**WHAT THE TASK ASKS**
Where the string "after" shows up in a line of the records, copy that line.

(EXTRACTED MATERIAL Opens)

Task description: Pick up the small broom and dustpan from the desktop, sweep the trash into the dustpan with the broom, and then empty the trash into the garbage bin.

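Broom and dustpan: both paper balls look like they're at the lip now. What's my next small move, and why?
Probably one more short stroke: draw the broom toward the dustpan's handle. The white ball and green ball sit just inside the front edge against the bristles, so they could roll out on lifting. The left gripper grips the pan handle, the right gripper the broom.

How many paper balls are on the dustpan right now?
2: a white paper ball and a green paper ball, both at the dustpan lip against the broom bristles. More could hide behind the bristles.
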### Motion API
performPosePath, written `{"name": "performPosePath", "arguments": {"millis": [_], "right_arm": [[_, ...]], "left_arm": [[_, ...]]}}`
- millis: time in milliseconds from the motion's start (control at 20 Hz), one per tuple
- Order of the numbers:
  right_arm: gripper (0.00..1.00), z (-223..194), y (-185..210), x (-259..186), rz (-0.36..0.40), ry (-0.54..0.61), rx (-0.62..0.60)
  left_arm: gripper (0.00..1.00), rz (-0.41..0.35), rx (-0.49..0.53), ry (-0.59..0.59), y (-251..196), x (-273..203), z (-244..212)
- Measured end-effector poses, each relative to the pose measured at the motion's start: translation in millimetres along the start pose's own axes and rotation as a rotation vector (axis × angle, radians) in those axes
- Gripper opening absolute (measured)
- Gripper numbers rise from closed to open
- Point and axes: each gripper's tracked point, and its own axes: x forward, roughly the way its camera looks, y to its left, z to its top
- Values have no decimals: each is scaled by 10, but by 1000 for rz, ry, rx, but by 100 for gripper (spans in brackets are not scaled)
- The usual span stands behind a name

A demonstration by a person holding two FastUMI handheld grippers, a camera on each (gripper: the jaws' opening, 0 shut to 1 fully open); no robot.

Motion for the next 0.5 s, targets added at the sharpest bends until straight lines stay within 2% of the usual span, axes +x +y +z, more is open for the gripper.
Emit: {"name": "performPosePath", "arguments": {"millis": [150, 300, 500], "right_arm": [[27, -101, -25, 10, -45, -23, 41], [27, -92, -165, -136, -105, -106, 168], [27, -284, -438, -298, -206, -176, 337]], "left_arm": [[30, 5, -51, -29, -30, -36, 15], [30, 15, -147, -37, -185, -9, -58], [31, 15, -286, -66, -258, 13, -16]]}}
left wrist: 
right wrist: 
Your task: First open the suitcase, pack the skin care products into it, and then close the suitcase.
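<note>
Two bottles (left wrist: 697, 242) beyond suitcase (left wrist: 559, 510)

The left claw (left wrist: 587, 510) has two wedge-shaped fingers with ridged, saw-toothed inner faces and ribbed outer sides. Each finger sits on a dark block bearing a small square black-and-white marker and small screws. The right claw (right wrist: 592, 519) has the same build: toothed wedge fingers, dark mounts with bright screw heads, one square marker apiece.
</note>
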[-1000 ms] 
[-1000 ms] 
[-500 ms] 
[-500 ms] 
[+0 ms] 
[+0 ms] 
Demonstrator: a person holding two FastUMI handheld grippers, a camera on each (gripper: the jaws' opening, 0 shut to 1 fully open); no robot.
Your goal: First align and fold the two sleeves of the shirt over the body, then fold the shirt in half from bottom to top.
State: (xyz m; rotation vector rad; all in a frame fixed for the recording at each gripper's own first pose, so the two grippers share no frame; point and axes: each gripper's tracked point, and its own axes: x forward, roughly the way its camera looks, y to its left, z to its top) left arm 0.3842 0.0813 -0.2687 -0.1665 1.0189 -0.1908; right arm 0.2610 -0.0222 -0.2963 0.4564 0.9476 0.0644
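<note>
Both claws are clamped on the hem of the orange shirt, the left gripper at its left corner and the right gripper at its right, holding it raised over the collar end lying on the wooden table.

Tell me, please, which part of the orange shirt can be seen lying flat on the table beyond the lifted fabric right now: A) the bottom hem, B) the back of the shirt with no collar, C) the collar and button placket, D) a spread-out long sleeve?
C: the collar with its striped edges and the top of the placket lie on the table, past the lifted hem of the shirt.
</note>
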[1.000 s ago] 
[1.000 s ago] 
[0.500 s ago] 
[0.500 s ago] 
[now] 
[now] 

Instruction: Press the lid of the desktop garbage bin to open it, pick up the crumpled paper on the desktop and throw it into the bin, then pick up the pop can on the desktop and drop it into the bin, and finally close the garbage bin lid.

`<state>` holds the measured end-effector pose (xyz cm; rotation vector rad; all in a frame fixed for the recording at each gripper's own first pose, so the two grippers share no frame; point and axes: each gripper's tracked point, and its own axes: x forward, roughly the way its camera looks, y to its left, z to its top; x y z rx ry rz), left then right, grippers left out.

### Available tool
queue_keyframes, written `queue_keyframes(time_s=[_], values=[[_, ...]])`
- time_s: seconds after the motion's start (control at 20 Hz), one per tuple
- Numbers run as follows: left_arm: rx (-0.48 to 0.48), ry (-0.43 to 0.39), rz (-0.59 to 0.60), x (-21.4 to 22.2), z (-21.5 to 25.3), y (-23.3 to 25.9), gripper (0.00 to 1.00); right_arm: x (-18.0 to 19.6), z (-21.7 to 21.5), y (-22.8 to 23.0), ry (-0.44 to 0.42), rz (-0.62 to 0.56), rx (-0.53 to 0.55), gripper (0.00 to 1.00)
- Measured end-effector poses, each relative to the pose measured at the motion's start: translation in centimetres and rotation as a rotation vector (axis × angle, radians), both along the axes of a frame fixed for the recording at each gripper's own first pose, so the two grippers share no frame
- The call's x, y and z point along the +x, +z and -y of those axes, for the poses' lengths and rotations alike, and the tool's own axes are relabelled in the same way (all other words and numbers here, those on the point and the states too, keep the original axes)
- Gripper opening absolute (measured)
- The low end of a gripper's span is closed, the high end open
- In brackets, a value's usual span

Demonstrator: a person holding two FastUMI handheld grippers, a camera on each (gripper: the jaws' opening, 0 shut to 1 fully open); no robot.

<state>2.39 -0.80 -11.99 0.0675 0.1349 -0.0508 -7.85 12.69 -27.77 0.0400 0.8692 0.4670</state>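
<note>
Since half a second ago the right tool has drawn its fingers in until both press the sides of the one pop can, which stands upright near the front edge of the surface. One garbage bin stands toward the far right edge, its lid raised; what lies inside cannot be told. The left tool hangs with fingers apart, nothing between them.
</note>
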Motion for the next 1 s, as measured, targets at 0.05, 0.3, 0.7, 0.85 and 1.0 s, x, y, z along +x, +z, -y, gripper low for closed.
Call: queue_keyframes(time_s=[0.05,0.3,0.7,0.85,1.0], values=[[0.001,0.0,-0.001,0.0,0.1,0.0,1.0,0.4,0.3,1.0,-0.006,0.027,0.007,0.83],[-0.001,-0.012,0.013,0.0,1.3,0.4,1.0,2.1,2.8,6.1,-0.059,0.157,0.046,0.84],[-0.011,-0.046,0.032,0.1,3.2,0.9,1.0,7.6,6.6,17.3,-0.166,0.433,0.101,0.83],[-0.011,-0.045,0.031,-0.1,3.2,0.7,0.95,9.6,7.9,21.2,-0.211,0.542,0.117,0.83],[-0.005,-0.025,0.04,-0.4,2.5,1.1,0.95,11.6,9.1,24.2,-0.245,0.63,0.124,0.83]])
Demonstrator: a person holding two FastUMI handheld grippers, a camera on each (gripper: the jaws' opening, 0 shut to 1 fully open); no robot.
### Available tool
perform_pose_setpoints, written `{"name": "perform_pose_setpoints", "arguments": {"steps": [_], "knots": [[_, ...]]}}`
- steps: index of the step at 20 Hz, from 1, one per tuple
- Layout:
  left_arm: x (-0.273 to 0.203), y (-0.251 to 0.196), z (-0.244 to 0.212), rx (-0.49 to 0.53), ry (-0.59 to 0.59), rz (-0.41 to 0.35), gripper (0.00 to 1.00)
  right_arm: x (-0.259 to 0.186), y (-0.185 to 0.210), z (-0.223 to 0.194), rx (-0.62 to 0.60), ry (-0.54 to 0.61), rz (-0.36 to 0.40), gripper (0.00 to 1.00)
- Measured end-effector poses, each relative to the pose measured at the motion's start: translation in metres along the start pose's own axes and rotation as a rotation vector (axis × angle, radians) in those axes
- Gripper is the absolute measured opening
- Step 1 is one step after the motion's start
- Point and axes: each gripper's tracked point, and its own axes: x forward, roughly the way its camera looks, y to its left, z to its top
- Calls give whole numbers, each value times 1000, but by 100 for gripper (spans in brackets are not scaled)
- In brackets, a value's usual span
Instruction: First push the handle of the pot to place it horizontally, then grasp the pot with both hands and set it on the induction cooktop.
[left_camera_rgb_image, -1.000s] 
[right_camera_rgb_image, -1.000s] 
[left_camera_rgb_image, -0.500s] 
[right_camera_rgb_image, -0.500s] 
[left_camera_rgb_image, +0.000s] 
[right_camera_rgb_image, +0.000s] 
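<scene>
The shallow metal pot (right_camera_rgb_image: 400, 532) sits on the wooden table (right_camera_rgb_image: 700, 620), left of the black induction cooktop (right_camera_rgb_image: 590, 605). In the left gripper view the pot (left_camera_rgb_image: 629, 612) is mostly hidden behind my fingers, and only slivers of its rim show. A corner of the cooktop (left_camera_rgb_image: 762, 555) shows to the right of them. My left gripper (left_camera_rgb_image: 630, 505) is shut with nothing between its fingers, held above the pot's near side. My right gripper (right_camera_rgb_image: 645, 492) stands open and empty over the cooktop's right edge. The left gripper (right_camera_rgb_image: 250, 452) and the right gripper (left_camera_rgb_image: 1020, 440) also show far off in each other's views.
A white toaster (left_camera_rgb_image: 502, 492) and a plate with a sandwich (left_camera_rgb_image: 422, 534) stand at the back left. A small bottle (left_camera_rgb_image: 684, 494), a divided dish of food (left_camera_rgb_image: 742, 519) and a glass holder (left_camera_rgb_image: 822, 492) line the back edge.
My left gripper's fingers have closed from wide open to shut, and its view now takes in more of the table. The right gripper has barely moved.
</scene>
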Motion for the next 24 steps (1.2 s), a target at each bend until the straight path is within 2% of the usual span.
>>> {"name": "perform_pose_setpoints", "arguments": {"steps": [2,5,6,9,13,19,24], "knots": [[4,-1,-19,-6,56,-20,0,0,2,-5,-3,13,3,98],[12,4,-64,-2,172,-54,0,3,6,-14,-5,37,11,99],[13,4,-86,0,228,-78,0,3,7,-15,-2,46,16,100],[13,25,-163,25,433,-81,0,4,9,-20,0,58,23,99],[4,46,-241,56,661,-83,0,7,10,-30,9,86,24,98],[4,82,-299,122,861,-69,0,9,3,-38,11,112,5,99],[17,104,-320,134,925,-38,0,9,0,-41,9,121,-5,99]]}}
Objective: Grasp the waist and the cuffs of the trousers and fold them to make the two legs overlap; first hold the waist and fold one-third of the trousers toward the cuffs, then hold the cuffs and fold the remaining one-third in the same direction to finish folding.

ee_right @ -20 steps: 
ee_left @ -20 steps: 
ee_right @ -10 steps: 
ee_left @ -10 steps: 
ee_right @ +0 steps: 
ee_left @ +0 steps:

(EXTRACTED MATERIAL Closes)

**EXERCISE RESPONSE**
- time_s: seconds after the motion's start (control at 20 Hz), one per tuple
- Step 1 is one step after the motion's start

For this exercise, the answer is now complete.